I propose to tackle those issues with this modified version fo your pytorch implementation:

def extract_ampl_phase(fft_im):
    # fft_im: size should be b x 3 x h x w
    fft_amp = torch.abs(fft_im)
    fft_pha = torch.angle(fft_im)
    return fft_amp, fft_pha

def low_freq_mutate(amp_src, amp_trg, L=0.1):
    _, _, h, w = amp_src.size()
    # multiply w by 2 because we have only half the space as rFFT is used
    w *= 2
    # multiply by 0.5 to have the maximum b for L=1 like in the paper
    b = (np.floor(0.5 * np.amin((h, w)) * L)).astype(int)     # get b
    if b > 0:
        # When rFFT is used only half of the space needs to be updated
        # because of the symmetry along the last dimension
        amp_src[:, :, 0:b, 0:b] = amp_trg[:, :, 0:b, 0:b]      # top left
        amp_src[:, :, h-b+1:h, 0:b] = amp_trg[:, :, h-b+1:h, 0:b]    # bottom left
    return amp_src

def FDA_source_to_target(src_img, trg_img, L=0.1):
    # get fft of both source and target
    fft_src = torch.fft.rfft2(src_img.clone(), dim=(-2, -1))
    fft_trg = torch.fft.rfft2(trg_img.clone(), dim=(-2, -1))
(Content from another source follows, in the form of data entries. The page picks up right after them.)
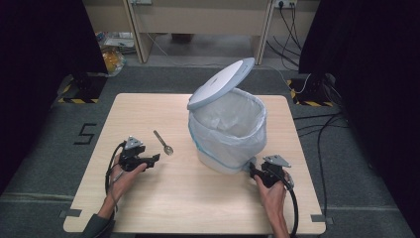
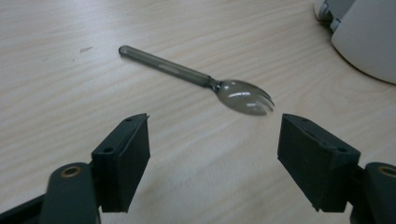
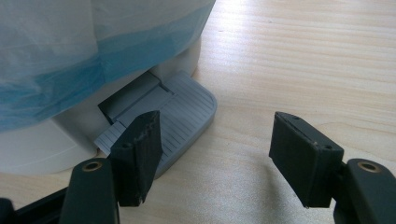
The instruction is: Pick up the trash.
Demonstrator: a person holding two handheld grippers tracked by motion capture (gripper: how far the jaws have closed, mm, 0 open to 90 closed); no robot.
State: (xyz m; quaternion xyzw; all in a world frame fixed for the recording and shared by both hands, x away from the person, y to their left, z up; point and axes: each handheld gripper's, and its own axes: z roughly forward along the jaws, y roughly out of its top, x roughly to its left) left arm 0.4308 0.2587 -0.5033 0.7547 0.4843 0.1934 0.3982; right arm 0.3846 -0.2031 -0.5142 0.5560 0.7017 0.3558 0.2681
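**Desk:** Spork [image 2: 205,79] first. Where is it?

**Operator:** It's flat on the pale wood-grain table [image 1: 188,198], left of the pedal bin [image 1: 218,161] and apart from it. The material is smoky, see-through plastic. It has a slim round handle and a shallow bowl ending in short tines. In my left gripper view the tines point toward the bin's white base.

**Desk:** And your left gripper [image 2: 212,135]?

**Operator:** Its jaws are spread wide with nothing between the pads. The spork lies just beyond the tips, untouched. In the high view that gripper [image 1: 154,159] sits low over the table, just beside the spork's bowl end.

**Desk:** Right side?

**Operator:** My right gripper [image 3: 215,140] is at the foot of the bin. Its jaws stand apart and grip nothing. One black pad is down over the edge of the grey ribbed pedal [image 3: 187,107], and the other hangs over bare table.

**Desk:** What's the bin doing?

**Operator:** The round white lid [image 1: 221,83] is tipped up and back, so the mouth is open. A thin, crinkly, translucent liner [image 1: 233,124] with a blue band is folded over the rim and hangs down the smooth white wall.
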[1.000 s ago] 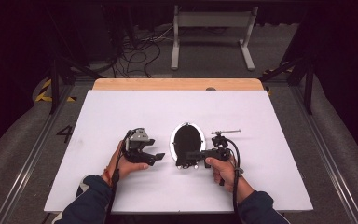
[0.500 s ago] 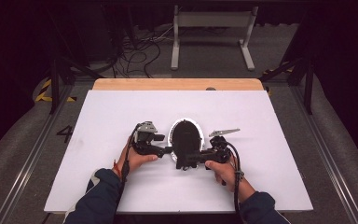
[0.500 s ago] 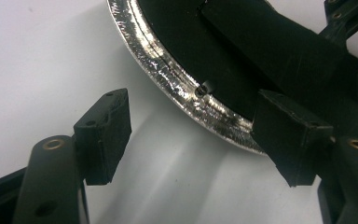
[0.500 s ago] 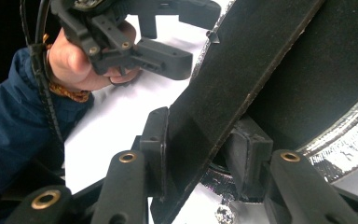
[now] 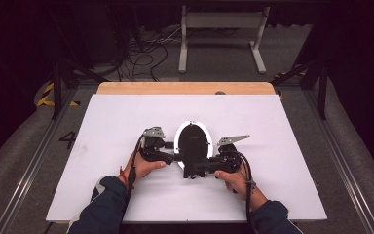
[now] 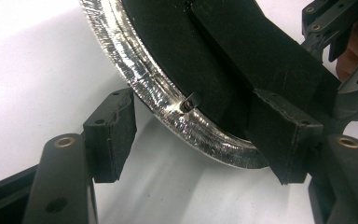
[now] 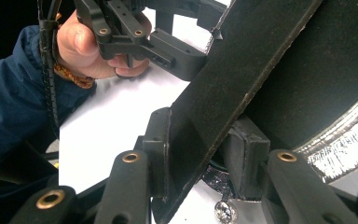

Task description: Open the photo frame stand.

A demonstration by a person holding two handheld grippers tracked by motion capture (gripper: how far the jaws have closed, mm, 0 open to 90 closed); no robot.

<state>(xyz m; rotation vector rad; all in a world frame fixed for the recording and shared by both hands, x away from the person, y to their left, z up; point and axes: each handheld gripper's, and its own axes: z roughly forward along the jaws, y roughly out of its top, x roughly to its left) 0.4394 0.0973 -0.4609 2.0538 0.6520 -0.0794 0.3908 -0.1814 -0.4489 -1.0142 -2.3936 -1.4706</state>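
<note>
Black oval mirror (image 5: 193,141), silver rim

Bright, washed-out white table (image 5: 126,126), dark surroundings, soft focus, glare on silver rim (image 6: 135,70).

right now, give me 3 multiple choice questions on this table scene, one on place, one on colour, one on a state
1. Where does the oval mirror sit?
A. between the two claws
B. at the table's far right corner
C. on the floor

2. What colour is the mirror's rim?
A. red
B. silvery
C. green

3. What is the right claw doing?
A. hanging open over bare table
B. shut on the mirror's black stand strip
C. lying unheld on the table

Answers:
1 A, the high view shows the left claw and the right one on either side of it.
2 B, the left claw view shows a shiny silver rim.
3 B, the right claw view shows both pads pressed on the strip.
</note>
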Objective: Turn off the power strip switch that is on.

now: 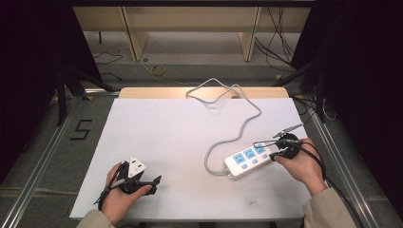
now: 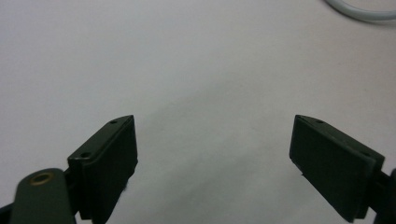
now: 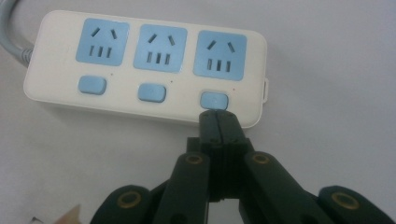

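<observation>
Counting three sockets (image 3: 159, 49), three switches (image 3: 152, 92)

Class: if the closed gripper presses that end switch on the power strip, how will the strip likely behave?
The power strip lies flat and low, so it probably won't tip. On the smooth white table it may slide. Its grey cable looks floppy and would offer little restraint against the right gripper.

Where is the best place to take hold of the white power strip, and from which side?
Grip the power strip across its narrow width, near the middle, coming from above. It lies flat, sockets up, so its two long straight sides are free; the cable blocks one short end.
</observation>
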`<state>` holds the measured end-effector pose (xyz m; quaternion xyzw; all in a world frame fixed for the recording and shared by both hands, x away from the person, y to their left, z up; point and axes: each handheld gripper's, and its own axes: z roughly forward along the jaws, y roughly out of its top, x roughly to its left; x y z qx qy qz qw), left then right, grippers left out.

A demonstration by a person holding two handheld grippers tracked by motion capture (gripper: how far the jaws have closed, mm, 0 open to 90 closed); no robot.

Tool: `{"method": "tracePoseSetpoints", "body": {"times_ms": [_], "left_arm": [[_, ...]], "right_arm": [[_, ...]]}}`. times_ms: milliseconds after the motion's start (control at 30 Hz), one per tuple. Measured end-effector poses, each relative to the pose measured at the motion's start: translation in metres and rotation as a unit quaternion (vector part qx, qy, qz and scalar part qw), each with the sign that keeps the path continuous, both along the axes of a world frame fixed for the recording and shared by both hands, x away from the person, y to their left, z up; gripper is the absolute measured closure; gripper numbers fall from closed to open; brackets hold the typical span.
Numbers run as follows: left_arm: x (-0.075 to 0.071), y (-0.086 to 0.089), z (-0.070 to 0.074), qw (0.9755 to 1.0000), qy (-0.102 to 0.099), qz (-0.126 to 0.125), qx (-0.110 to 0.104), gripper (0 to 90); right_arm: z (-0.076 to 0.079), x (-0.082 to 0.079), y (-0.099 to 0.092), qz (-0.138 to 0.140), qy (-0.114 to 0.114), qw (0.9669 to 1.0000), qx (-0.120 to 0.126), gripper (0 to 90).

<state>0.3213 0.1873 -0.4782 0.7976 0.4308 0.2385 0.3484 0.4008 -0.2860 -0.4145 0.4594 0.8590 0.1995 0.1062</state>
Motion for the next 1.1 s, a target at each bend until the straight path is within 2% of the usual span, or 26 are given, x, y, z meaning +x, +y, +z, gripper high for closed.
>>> {"method": "tracePoseSetpoints", "body": {"times_ms": [1100], "left_arm": [[0.0,0.0,0.0,1.0,-0.001,-0.001,0.003,14.8]], "right_arm": [[-0.002,0.012,0.005,-0.006,0.004,0.9999,-0.01,90.0]]}}
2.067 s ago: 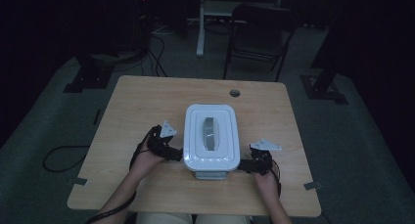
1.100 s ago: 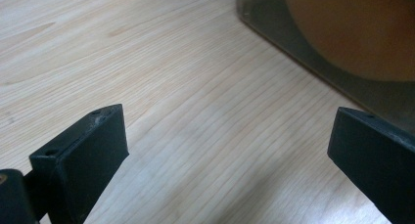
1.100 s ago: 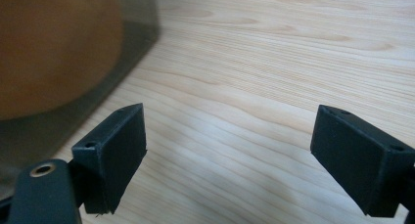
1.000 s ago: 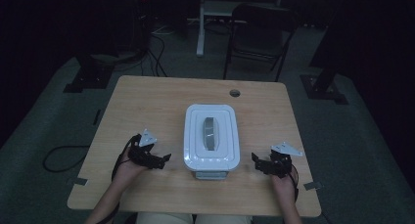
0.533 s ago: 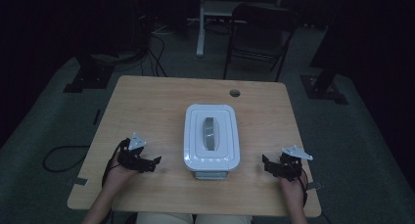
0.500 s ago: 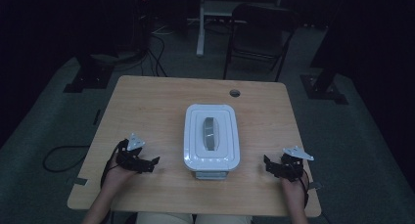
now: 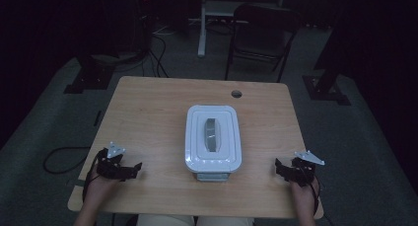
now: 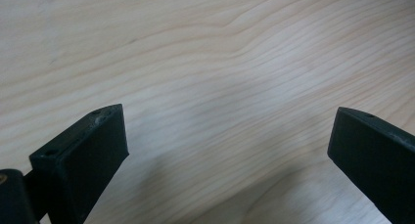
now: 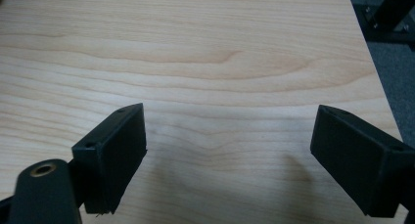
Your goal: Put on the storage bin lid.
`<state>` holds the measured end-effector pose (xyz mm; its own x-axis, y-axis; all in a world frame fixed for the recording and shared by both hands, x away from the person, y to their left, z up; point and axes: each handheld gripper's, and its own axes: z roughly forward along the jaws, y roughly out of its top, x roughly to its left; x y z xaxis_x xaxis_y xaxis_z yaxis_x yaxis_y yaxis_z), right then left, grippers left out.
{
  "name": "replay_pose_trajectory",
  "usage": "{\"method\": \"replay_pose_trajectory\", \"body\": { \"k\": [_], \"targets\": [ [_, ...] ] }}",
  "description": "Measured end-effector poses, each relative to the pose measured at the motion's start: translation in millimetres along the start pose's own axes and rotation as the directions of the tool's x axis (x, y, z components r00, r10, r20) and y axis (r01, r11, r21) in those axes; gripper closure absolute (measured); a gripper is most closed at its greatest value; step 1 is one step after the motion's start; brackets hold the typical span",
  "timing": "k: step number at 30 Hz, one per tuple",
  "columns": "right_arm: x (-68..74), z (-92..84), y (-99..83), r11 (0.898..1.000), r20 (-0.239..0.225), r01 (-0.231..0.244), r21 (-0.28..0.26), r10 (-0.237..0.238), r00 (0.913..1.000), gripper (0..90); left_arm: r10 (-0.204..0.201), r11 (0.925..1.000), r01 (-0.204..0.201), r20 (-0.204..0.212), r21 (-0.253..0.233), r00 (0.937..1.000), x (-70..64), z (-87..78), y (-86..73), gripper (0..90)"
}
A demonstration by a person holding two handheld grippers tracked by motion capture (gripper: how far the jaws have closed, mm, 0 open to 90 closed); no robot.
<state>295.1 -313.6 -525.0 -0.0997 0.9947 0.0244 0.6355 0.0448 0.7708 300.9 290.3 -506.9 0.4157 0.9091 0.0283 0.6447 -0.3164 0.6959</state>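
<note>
Wooden table (image 7: pixel 148 112), white lidded box (image 7: pixel 212 137) midway between wide-spread left tongs (image 7: pixel 129 169) and right tongs (image 7: pixel 281 169).

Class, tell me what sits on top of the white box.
A white lid with a grey handle covers the white box. Its contents are hidden.

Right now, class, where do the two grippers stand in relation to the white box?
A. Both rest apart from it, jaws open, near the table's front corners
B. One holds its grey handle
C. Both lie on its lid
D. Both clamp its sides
A: in the high view the left gripper and right gripper sit well clear of the box, and each gripper view shows open jaws over bare table.
</note>
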Motion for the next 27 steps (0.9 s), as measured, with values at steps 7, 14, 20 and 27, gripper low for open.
{"method": "replay_pose_trajectory", "body": {
  "k": [7,14,20,27],
  "targets": [
    [-5.6,2.7,0.6,0.999,0.016,-0.021,0.045,0.020,0.9997,13.3,-0.070,0.9974,0.071,-0.080,0.014,0.9944,9.6,-2.9,-12.7,1.9],
    [-7.1,2.9,-0.5,0.997,0.035,-0.017,0.070,0.014,0.9993,13.7,-0.105,0.9937,0.110,-0.144,0.024,0.9840,13.3,-1.0,-21.2,1.9],
    [-7.6,3.0,-0.5,0.997,0.040,-0.024,0.071,0.021,0.9990,13.4,-0.167,0.9854,0.170,-0.139,0.006,0.9761,20.5,0.0,-24.7,1.9],
    [-7.7,2.9,-0.7,0.997,0.049,-0.030,0.071,0.027,0.9984,13.4,-0.175,0.9841,0.178,-0.143,0.003,0.9740,20.7,0.0,-25.0,2.0]
  ]
}}
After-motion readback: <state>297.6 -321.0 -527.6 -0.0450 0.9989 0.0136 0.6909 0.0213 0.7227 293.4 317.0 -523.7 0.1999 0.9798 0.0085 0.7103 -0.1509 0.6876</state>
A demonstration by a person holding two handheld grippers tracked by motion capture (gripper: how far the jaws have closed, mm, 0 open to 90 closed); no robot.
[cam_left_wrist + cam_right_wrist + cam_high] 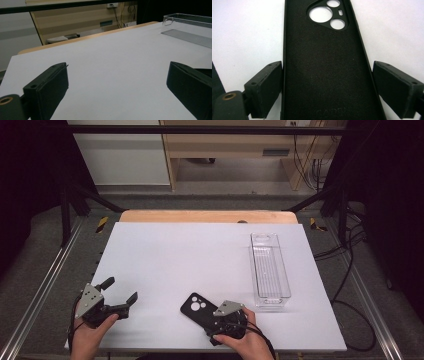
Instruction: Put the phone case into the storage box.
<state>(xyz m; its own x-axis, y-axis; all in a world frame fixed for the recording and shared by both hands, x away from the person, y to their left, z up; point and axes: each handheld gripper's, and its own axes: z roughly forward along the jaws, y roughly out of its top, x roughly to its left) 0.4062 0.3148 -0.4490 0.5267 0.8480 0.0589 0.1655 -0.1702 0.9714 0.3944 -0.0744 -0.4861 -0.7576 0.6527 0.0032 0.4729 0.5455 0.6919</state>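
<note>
White table sheet (pixel 175 260), clear plastic bin (pixel 270 270) at right, wooden cabinet (pixel 225 145) beyond

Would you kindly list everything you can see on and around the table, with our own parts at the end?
phone case: one, black, lying inside up at the near edge of the board, between the right claw's jaws
clear bin: one, transparent, empty, on the right side of the board
white board: one, covering the wooden table
left claw: one, black, open over bare board, near left
right claw: one, black, open, jaws either side of the case
hands: two, at the near edge
</note>
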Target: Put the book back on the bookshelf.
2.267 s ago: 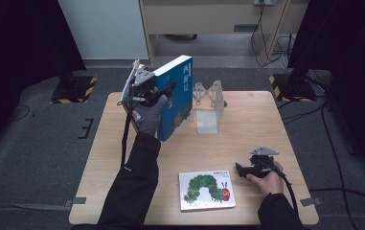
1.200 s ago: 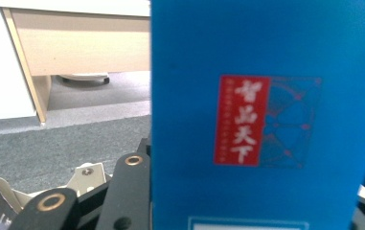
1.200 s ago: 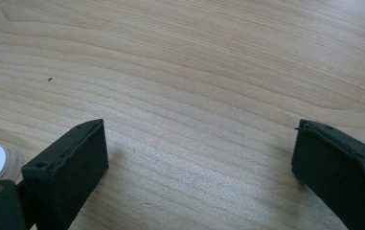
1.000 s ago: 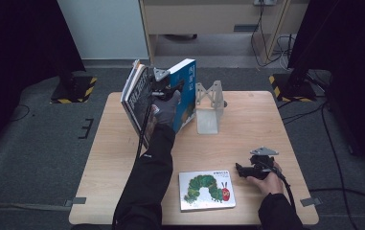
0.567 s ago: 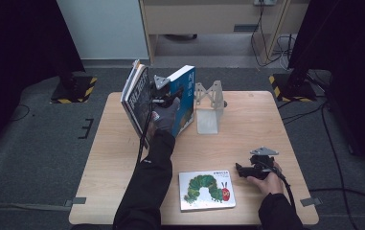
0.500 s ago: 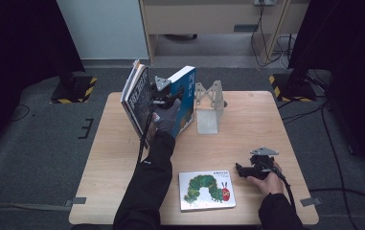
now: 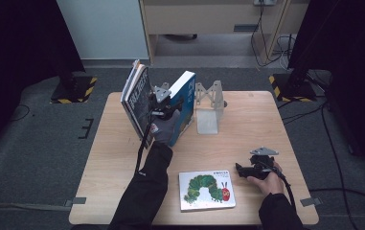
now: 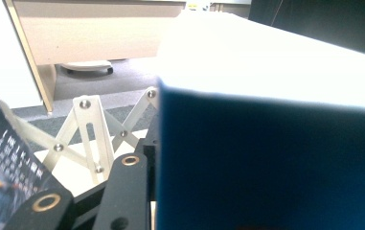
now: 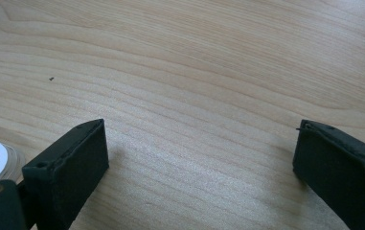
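A thick blue book (image 7: 184, 103) stands tilted on the table, just left of a white folding rack (image 7: 209, 112). My left gripper (image 7: 170, 103) is shut on the book from its left side. In the left gripper view the book (image 8: 266, 158) hides the right jaw, and one black finger (image 8: 122, 191) lies against its cover, with the rack (image 8: 89, 139) behind. My right gripper (image 7: 241, 168) rests low at the front right, and in its own view the right gripper (image 9: 199, 153) is open over bare wood.
Dark books (image 7: 137, 98) lean upright at the far left, close beside my left hand. A picture book with a green caterpillar (image 7: 206, 189) lies flat near the front edge, left of the right gripper. The wooden table (image 7: 247, 129) stands over dark floor.
My left hand has carried the blue book to the right and down, closer to the white rack. The right gripper has stayed where it was.
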The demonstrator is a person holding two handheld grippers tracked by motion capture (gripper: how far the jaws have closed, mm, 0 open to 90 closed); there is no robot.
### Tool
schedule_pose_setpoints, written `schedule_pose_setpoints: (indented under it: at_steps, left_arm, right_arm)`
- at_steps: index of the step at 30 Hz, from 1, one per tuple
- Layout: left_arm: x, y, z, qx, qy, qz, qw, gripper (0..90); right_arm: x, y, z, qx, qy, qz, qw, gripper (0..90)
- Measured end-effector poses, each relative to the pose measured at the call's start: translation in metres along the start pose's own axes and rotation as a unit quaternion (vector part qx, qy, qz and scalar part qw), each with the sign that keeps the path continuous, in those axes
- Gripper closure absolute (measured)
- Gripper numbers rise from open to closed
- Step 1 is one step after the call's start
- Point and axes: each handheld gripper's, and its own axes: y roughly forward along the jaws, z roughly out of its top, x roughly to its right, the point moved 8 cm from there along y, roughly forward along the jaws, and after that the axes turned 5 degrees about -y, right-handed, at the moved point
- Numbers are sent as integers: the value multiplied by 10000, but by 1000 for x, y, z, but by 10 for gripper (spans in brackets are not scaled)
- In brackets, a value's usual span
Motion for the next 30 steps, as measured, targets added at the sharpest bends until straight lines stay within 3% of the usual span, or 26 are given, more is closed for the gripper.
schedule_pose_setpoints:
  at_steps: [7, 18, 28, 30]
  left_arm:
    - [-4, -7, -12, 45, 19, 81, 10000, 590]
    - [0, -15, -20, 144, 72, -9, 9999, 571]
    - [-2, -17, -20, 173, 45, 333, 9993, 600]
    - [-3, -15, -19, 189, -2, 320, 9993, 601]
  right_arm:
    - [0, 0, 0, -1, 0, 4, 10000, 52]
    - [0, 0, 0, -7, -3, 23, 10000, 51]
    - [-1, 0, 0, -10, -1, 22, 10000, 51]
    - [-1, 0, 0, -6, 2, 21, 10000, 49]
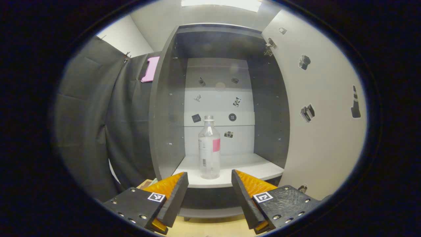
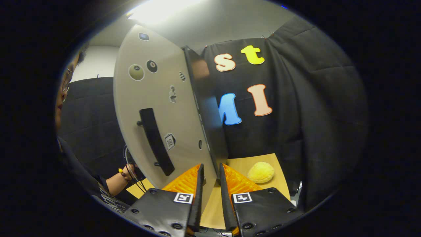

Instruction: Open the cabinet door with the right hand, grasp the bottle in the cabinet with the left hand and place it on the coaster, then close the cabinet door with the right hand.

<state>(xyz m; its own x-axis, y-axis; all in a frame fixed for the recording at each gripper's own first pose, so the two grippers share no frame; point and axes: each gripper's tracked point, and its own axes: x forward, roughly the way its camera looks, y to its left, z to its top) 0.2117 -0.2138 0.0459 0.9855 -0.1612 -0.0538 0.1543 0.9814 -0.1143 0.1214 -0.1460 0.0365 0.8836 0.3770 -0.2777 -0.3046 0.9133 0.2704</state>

    # extract amplitude and phase of both ffts
    amp_src, pha_src = extract_ampl_phase(fft_src.clone())
    amp_trg, pha_trg = extract_ampl_phase(fft_trg.clone())

    # replace the low frequency amplitude part of source with that from target
    amp_src_ = low_freq_mutate(amp_src.clone(), amp_trg.clone(), L=L)

    # recompose fft of source
    real = torch.cos(pha_src.clone()) * amp_src_.clone()
    imag = torch.sin(pha_src.clone()) * amp_src_.clone()
    fft_src_ = torch.complex(real=real, imag=imag)

    # get the recomposed image: source content, target style
    _, _, imgH, imgW = src_img.size()
    src_in_trg = torch.fft.irfft2(fft_src_, dim=(-2, -1), s=[imgH, imgW])

    return src_in_trg

I have tested it with PyTorch v1.11.0.

Best wishes, Lucas

cong-code commented 9 months ago

Hi, if I want to extend to 3D image, how do I do that? Use torch.fft.rfftn instead?

xingshuojing commented 3 months ago

I think it should be calculated for all four corners because the rfft in the older version of pytorch used by the author and the argument states that oneside does not apply.